Here we go again..

So I'm back in Barts. It's been a long day but finally my chemo has started. The first bag went up about 19:45. Hopefully that will mean I'm done by early Friday morning. Today has been mostly sitting around in the Day room. I arrived at 10:00 and after a quick blood test and a history check up, I had to wait for a bed to come free. Sometimes it's quiet on the ward and you get assigned a bed in like 20 minutes. Today though they are running at full capacity. So I had to wait for another patient to be transported to another ward. It was almost 16:00 by the time I got my room. Weirdly it's room 6 where I was last chemo session. I have returned to the scene of the crime.

Before I could start chemotherapy I have to have a central line fitted. This is a thick tube that is inserted into a vein which the drugs are then delivered intravenously. Last time around they tried unsuccessfully to insert it in to my neck. After the doctors had about eight attempts a anaesthetist was called from surgery to try. He does this for a living and even he couldn't do it. The process is painful as it involves having local anaesthetic and then a bloody big needle pushed into your vein. Then a guide wire is inserted so the tube goes into the right place and doesn't end up going into the artery which is sitting next door to your vein. It's like a complex version of the game where you have to get a loop of wire around an obstacle course without setting off the buzzer. Anyway the upshot of all this is they had to go in via my groin. Now that sounds painful especially if you are reading this and also happen to be a man. I have to say it was a lot less painful then my neck, which swelled up so much I looked like David Coulthard.

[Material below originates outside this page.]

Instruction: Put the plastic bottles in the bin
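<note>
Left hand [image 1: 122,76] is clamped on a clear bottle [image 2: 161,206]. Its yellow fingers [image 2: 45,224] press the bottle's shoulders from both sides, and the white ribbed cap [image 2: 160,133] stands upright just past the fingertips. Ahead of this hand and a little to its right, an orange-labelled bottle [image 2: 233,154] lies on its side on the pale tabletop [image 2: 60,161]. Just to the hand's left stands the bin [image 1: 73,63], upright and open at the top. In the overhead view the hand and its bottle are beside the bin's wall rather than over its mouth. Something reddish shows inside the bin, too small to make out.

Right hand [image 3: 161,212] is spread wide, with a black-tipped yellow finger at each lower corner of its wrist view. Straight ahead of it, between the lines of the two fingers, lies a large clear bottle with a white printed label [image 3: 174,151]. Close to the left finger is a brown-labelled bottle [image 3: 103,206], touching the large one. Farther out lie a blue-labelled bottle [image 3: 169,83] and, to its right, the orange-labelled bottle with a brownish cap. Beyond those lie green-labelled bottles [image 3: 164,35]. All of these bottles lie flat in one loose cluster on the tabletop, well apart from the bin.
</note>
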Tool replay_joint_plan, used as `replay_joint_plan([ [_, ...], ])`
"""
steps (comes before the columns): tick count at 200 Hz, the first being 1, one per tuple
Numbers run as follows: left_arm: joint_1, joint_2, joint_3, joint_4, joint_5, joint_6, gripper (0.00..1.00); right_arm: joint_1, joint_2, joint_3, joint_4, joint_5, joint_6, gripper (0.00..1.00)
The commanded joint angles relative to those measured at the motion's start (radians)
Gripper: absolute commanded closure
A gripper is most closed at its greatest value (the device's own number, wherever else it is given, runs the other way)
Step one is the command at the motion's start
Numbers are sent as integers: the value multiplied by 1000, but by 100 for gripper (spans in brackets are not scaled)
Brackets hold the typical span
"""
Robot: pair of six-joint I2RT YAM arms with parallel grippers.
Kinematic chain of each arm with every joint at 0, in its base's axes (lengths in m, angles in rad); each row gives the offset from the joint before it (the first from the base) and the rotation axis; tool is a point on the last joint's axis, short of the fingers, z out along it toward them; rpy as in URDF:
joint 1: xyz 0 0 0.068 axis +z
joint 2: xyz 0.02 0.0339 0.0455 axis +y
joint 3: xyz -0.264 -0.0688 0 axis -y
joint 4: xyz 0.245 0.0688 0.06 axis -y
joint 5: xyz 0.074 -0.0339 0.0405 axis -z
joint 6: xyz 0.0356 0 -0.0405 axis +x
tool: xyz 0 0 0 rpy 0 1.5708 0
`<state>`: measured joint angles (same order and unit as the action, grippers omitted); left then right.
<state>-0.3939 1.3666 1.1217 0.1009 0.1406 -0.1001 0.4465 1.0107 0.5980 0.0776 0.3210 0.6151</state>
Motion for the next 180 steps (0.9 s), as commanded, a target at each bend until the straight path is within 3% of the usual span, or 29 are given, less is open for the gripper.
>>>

So this time around they went straight for the groin.  After a quite painful exploratory effort on my left side, they switched to my right and had much better luck. My vein was in much better shape and guided by ultrasound they got the tube in. No wonder junkies swear by shooting up there. The great thing about a central line is that it spares my arms being battered by cannulas. Also they can draw blood from there so my arms should escape too much needle action.

The process of having chemotherapy is quite painless, but does cause side effects. So before my first bag went up I had an anti emetic to try and stop any sickness. My main worry is sleep as I have insomnia and don't want to be woken up when I do get to sleep at night. Trouble is the chemo is in 4 hour bags which means changes at midnight then again at 0400. They have to wake you up to check your date of birth and NHS number. It's a safety check thing which I get in theory but in practice is bloody annoying. Anyway such is life of a cancer patient. Onwards!

Currently I'm listening to Pete Paphides on second albums.. Watching Rich Hall on American Indians... Reading Emma Jackson on indie music and misrepresentation of women.